The SWOT analysis is a business tool that is widely used. The introduction of chapter 4 “Context of the organisation” within the new ISO standards makes this technique applicable for management systems. Since then, it has been commonly used by quality and safety managers for improvement and development, The new versions of the ISO standards require companies to perform an in-depth analysis of the current context of the company. The internal as well as external factors have to be identified and understood properly to conduct a thorough investigation. For a long period of time, the SWOT analysis has proven to be an excellent tool for businesses to minimize their weaknesses, focus on their strengths and take advantage of beneficial opportunities.
In order to use the SWOT analysis properly it is always good to understand some of the pitfalls that come with it. A large number of managers and academics criticise the tool because it is a “low grade” form of analysis. To have a good exercise you should consider the following flaws:
- Excessive lists of strengths, weaknesses, opportunities and threats;
- No prioritisation of factors;
- Factors are described too broadly;
- Factors are often opinions not facts;
- There is no recognised method to distinguish between strengths and weaknesses, opportunities and threats.
Most people use the approach of starting from the inside out. This technique begins by looking at the inside of the company, and understanding their strengths and weaknesses. When those are identified they can then discover the external factors such as opportunities and threats.
During identifying the strengths and weaknesses, you should look at every factor that is related to the internal environment of the organisation. Look for reasons why the company is doing better than their competitors due to internal strengths or where the company lacks these strengths and improvements can be made. Some resources to take into consideration are:
- Land, equipment, knowledge, brand equity, intellectual property, etc.
- Core competencies
- Functional areas such as management, operations, marketing, finances, human resources and R&D
- Organisational culture
- Value chain activities
When identifying the opportunities and threats, you should look at the uncontrollable factors outside of the organisation. These factors can be very broad, such as worldwide factors or local points when it comes to local laws. Some points to think about are:
- Market changes such as globalisation.
- Changes in laws and regulations
- Big macroeconomic changes such as population of country, demographical changes
- Political hot topics
The following bullets will help you to structure the analysis to get the most value out of the exercise:
- Identify factors relative to the competitors. Thismakes it possible to specify whether the factor is a strength or a weakness.
- List between 3 – 5 items for each category. By doing this, it prevents the creation of lists that are either endless, or too short.
- Items must be clearly defined and as specific as possible. For example, a firm’s strength is: brand image (vague); strong brand image (more precise); brand image valued at $10 billion, which makes it the most valued brand in the market (very good).
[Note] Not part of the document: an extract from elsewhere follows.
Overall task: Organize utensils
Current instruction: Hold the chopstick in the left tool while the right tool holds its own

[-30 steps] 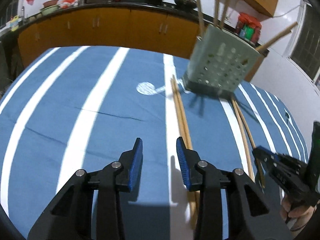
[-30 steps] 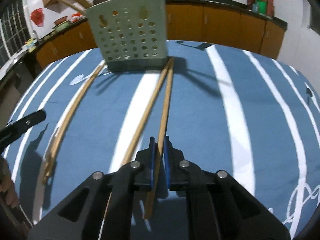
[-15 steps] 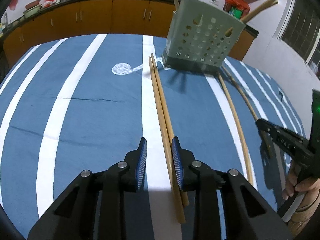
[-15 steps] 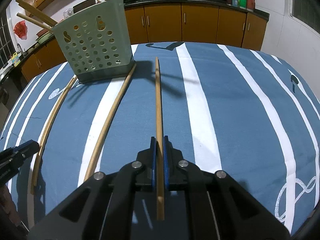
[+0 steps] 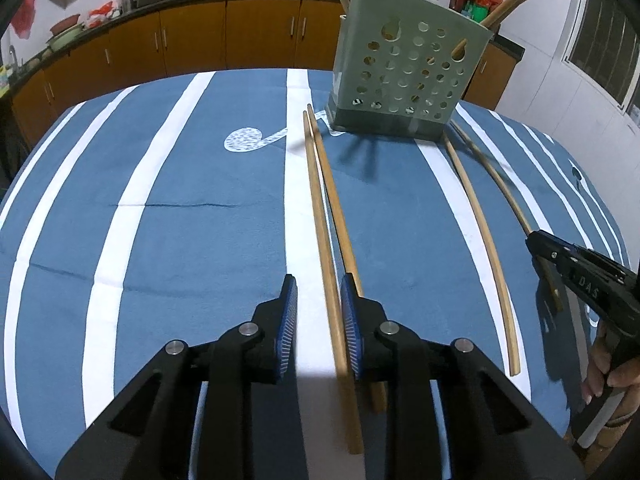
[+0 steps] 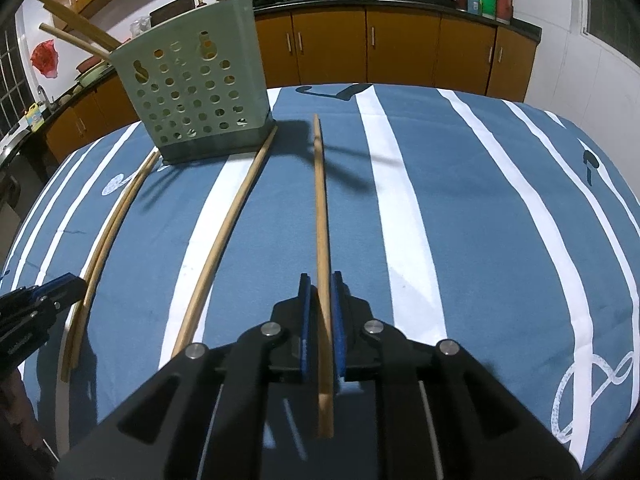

- Rely on facts not opinions. Find some external information or involve someone who could provide an unbiased opinion.
- Factors should be action orientated. For example, the “slow introduction of new products” is an action orientated weakness.
In order to be able to make use of the analysis it is important to prioritise the different factors. This helps to come up with an actionable plan on how to make the company stronger and prepared for the upcoming changes.